The Mailbox Pattern provides a searchable, persistent event store by consuming messages from a queue and storing them in a structured database with indexed headers and blob bodies. The pattern consumes messages in the universal PrismEnvelope format (RFC-031), extracts indexed headers from envelope metadata fields, and stores the complete envelope as an opaque blob for later reconstruction. This enables efficient querying by metadata while preserving full message context.

Motivation

Use Cases

  1. Audit Logging: Store all system events with searchable metadata (user, action, resource) but encrypted PII
  2. Email/Message Archives: Store communications with searchable headers (from, to, subject, date) and encrypted bodies
  3. Event Sourcing: Capture all domain events with indexed event types, aggregates, and timestamps
  4. System Observability: Archive traces, logs, and metrics with searchable dimensions
  5. Compliance: Retain records with searchable metadata while protecting sensitive payload data

Problem Statement

Existing patterns lack a unified solution for:

  • Indexed Search: Query events by metadata without scanning all messages
  • Encrypted Bodies: Store sensitive payloads securely while maintaining header searchability
  • Schema Evolution: Handle varying header schemas across different event types
  • Pluggable Storage: Decouple pattern logic from storage backend (SQLite, PostgreSQL, ClickHouse)

Design

Architecture

┌────────────────────────────────────────────────────────────────┐
│ Mailbox Pattern (Composite) │
├────────────────────────────────────────────────────────────────┤
│ │
│ ┌─────────────┐ ┌──────────────┐ ┌─────────────┐│
│ │ Message │ │ Table │ │ Table ││
│ │ Consumer │──────▶│ Writer │ │ Reader ││
│ │ Slot │ │ Slot │ │ Slot ││
│ └─────────────┘ └──────────────┘ └─────────────┘│
│ │ │ ▲ │
│ │ │ │ │
│ │ ▼ │ │
│ │ ┌────────────────┐ │ │
│ │ │ SQLite DB │─────────────┘ │
│ │ │ (Headers + │ │
│ │ │ Blob) │ │
│ │ └────────────────┘ │
│ │ │
│ ▼ │
│ Extract Headers → Index Columns │
│ Store Body → Blob Column │
│ Query Interface → Returns MailboxItem[] │
│ │
└────────────────────────────────────────────────────────────────┘

Slot Architecture

The Mailbox Pattern has three backend slots:

Slot 1: Message Source (Queue Consumer)

  • Interface: QueueInterface or PubSubInterface
  • Purpose: Consume events from messaging backend
  • Implementations: NATS, Kafka, Redis Streams, RabbitMQ
  • Configuration: topic, consumer group, batch size

Slot 2: Storage Backend (Table Writer)

  • Interface: TableWriterInterface (new)
  • Purpose: Persist events with indexed headers
  • Implementations: SQLite, PostgreSQL, ClickHouse
  • Configuration: table name, indexed columns, retention policy

Slot 3: Query Interface (Table Reader)

  • Interface: TableReaderInterface (new)
  • Purpose: Retrieve stored messages as array of MailboxItem (header + payload)
  • Implementations: SQLite, PostgreSQL, ClickHouse (same backends as writer)
  • Configuration: shared database connection with writer slot

Message Structure

Messages consumed from the queue use the PrismEnvelope format defined in RFC-031:

// PrismEnvelope wraps all messages (pub/sub, queue, mailbox)
message PrismEnvelope {
int32 envelope_version = 1;
PrismMetadata metadata = 2;
google.protobuf.Any payload = 3;
SecurityContext security = 4;
ObservabilityContext observability = 5;
SchemaContext schema = 6;
map<string, bytes> extensions = 99;
}

See RFC-031 for complete envelope specification.

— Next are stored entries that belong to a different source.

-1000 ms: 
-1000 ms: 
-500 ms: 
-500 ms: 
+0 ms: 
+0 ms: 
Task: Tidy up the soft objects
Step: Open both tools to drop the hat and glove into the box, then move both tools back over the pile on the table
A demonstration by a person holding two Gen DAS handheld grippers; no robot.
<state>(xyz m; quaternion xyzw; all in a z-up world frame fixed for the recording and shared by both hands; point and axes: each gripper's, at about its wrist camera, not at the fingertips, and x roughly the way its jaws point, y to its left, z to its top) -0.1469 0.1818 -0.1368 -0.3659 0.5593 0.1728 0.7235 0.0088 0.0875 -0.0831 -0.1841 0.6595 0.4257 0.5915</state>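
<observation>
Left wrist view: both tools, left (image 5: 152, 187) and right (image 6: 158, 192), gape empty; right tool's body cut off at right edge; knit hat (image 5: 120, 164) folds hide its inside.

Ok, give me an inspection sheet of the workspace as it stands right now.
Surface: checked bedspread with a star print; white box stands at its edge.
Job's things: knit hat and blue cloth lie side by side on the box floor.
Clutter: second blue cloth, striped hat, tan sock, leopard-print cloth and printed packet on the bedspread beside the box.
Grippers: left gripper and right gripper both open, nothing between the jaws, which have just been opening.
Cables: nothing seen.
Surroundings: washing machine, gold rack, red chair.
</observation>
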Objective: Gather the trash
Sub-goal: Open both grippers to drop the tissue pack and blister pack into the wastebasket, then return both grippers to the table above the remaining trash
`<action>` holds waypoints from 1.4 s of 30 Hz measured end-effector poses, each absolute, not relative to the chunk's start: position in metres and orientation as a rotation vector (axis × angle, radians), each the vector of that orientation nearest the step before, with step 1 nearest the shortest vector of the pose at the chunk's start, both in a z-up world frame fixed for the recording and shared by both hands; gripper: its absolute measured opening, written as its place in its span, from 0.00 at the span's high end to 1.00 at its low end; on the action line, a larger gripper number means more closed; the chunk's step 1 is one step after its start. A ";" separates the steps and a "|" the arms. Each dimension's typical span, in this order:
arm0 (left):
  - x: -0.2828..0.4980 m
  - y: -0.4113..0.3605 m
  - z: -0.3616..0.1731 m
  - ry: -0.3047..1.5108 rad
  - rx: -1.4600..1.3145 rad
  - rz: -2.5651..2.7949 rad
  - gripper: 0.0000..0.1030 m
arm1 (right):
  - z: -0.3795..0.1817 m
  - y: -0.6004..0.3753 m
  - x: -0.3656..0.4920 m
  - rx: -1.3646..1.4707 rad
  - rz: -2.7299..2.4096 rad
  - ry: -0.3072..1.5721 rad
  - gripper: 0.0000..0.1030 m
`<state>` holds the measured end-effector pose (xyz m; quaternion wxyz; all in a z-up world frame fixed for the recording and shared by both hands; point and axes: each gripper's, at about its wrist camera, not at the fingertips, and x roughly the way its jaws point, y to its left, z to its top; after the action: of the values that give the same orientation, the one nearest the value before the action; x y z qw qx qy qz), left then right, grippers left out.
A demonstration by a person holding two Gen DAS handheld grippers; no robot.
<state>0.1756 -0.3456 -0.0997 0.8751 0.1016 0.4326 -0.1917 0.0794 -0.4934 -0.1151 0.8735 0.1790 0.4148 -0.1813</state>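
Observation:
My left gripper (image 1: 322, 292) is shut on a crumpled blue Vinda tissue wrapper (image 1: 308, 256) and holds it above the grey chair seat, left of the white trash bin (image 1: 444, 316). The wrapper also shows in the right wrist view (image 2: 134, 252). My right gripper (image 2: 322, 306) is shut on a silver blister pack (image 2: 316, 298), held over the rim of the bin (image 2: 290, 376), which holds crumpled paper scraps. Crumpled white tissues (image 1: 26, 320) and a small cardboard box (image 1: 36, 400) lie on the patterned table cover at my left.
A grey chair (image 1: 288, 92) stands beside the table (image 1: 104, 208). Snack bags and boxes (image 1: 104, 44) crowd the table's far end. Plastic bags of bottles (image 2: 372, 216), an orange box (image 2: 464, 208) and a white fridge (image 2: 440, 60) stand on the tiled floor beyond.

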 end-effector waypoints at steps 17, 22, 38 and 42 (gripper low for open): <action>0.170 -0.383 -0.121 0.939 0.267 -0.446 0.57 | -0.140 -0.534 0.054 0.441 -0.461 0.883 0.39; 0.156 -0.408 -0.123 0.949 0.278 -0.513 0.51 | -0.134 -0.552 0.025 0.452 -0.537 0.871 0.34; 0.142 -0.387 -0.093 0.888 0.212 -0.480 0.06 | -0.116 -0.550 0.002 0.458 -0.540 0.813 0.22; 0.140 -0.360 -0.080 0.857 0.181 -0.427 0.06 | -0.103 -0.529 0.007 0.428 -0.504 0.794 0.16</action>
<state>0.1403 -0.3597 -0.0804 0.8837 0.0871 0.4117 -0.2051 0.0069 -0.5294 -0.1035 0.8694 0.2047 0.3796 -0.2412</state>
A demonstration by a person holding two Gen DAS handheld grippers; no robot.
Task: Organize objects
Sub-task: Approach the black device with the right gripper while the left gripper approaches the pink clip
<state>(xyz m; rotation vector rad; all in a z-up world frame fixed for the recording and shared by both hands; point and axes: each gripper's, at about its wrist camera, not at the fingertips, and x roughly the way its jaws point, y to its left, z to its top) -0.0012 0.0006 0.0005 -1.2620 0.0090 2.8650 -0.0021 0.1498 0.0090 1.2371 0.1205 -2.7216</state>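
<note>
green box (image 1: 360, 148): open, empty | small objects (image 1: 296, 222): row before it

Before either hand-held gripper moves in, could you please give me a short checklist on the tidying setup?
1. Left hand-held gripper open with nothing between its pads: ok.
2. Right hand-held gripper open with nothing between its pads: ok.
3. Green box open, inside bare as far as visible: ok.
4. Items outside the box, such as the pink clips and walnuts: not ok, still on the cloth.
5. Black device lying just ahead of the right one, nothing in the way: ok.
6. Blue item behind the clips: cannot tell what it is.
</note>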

Header Extraction and Indexing

The pattern extracts indexed headers from PrismEnvelope fields (not from a flat metadata map):

Standard Indexed Headers (from PrismEnvelope):

Indexed ColumnEnvelope FieldPurpose
message_idmetadata.message_idUnique identifier (primary key)
timestampmetadata.published_atTime range queries
topicmetadata.topicTopic filter queries
content_typemetadata.content_typePayload format
schema_idschema.schema_urlSchema registry reference
encryptionsecurity.encryption.algorithmEncryption algorithm
correlation_idmetadata.correlation_idRequest tracing
principalsecurity.publisher_idIdentity-based queries
namespacemetadata.namespaceMulti-tenancy isolation

Observability Headers (optional indexing):

  • observability.trace_id → Distributed trace reconstruction
  • observability.span_id → Trace span identification
  • observability.labels → Custom metric dimensions

Custom Headers:

  • extensions map → Flexible JSON storage for application-specific metadata

Table Schema

Default SQLite table schema:

CREATE TABLE IF NOT EXISTS mailbox (
id INTEGER PRIMARY KEY AUTOINCREMENT,

-- Indexed headers (extracted from PrismEnvelope)
message_id TEXT NOT NULL UNIQUE,
timestamp INTEGER NOT NULL,
topic TEXT NOT NULL,
content_type TEXT,
schema_url TEXT,
schema_version TEXT,
encryption TEXT,
correlation_id TEXT,
principal TEXT,
namespace TEXT,

-- Observability (optional indexed columns)
trace_id TEXT,
span_id TEXT,

-- Custom headers (JSON for flexibility)
custom_headers TEXT, -- JSON map from extensions field

-- Full envelope as blob (for complete reconstruction)
envelope_blob BLOB NOT NULL,

-- Metadata
created_at INTEGER NOT NULL,

-- Indexes for common queries
INDEX idx_timestamp (timestamp),
INDEX idx_topic (topic),
INDEX idx_principal (principal),
INDEX idx_correlation_id (correlation_id),
INDEX idx_trace_id (trace_id)
);

Key Design Decision: Store the complete PrismEnvelope as envelope_blob to enable full message reconstruction. Indexed columns provide fast queries, while the blob preserves all envelope context (security, observability, schema).

Backend Interfaces

Two new backend interfaces for structured storage:

TableWriterInterface

// TableWriterInterface defines operations for writing structured events
type TableWriterInterface interface {
// WriteEvent stores an event with indexed headers and body
WriteEvent(ctx context.Context, event *MailboxItem) error

// DeleteOldEvents removes events older than retention period
DeleteOldEvents(ctx context.Context, olderThan int64) (int64, error)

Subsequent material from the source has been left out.